Fitzgerald, according to one female jazz artist, was the person who made it possible for a woman to be a musician in jazz, not just the singer. She had her own band, and is in Greer's estimation a true "genius". Monroe, on the other hand, was "a genius of human understanding – she didn't understand herself, which was a tragedy, but she understood human beings".

The two women had much in common. Both had abusive childhoods, both had pursued the American dream, both spent a lot of time around men, and both desperately wanted, but could not have, children. Fitzgerald adopted her husband's son, but they did not enjoy a close relationship. Monroe suffered from endometriosis and had two miscarriages as well as several abortions.

Instead of having children, they were infantilised themselves. When Fitzgerald divorced her first husband, the judge said to him, "Don't you mistreat that little girl any more", while Monroe was known as "the girl". Above all, both attempted, unsuccessfully, to beat the system: Monroe ended up dead, while Fitzgerald retreated into her music.

Greer's drama started life as a radio play, then, in 2006, she went to see Colin McFarlane's production of Road to Nirvana, a play she had invested in at the King's Head Theatre). She was so impressed by what she saw that she asked him if he would direct her new play at the Edinburgh Festival – which was only four weeks away. There was no time for casting, so McFarlane called up Sally Lindsay, who had just left Coronation Street and jumped at the chance to play Monroe.

The play was an instant success, selling out every night. Assuming that most people in the audience had come to see Lindsay, McFarlane conducted a straw poll and discovered they had in fact come because they were either Marilyn or Ella fans.

Even so, many assumed the play was a work of fantasy. "Most people look at the photograph [on the front of the programme] and say, 'that's a really clever idea, putting Marilyn and Ella together,' and we say, 'no, it's a true story,'" says McFarlane.

The play has been completely rewritten for the Theatre Royal. With actresses Nicola Hughes and Wendy Morgan, McFarlane has worked hard to avoid simply presenting a lookalike or soundalike. Instead, the drama has a filmic quality.
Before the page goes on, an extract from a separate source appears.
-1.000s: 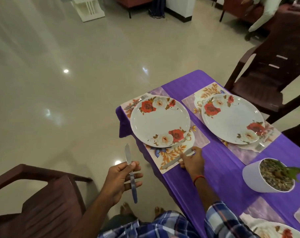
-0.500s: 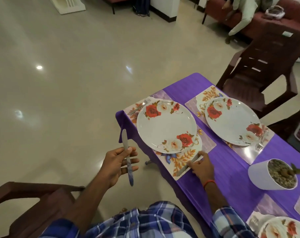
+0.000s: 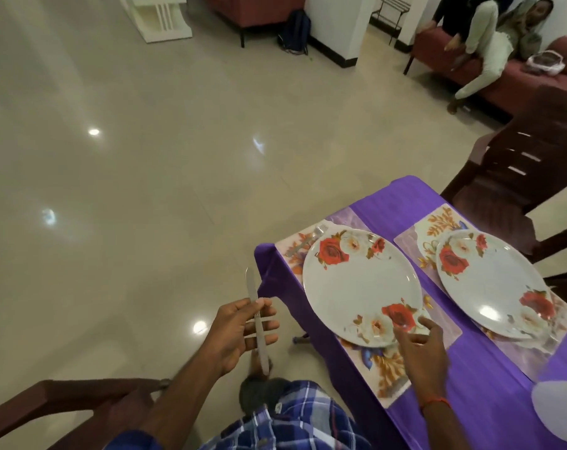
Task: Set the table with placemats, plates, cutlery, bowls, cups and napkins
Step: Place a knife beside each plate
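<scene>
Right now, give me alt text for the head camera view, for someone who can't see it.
A person's left hand holds a knife beside a purple-clothed table while the right hand reaches to the rim of the near plate. That plate and a second plate each sit on a floral placemat.

The left grip (image 3: 239, 329) is pinching a knife (image 3: 262, 347) between thumb and fingers, palm up; the right grip (image 3: 420, 349) is hovering, fingers loosely spread, forearm outstretched.
</scene>
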A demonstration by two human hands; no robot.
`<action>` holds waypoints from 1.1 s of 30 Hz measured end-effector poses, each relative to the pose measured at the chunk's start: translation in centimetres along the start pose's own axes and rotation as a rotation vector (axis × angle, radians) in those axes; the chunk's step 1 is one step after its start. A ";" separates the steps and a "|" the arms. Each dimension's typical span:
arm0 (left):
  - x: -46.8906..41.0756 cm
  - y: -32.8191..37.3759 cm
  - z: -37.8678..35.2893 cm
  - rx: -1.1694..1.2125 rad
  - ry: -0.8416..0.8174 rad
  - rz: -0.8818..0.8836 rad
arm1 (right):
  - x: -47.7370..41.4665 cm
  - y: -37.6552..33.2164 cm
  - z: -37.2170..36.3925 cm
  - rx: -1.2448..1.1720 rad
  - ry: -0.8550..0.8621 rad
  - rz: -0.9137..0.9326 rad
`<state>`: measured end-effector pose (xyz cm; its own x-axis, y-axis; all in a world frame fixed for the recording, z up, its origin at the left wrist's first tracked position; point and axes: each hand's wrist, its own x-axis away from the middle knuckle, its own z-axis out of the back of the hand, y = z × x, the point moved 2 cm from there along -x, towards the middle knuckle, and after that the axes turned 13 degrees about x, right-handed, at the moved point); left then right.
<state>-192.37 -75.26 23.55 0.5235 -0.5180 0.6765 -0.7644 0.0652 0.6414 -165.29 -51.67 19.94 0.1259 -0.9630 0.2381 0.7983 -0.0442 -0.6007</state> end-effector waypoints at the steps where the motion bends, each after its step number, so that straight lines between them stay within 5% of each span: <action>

Both actresses are delighted with Greer's interpretation of their characters. "I didn't realise I could go as deep into Ella as I have. Bonnie's allowed that to happen," says Hughes. To get into the part, Hughes has listened to Fitzgerald's music non-stop, as well as watching footage of her singing. When Fitzgerald sang ballads, her natural shyness came across in her body language, while when she was singing uptempo numbers, she let go of her physical inhibitions; so Hughes prefers to watch Ella singing uptempo, while listening to her ballads.

Morgan has similarly watched Monroe's films. She says: "Bonnie's writing is an endless source of information about these kaleidoscopic characters; petals of insight."

Coming from the American South, Greer is almost superstitious about the production. In her soft drawl, she explains, "I'm a Southern American and I just think Ella and Marilyn, they want this to happen."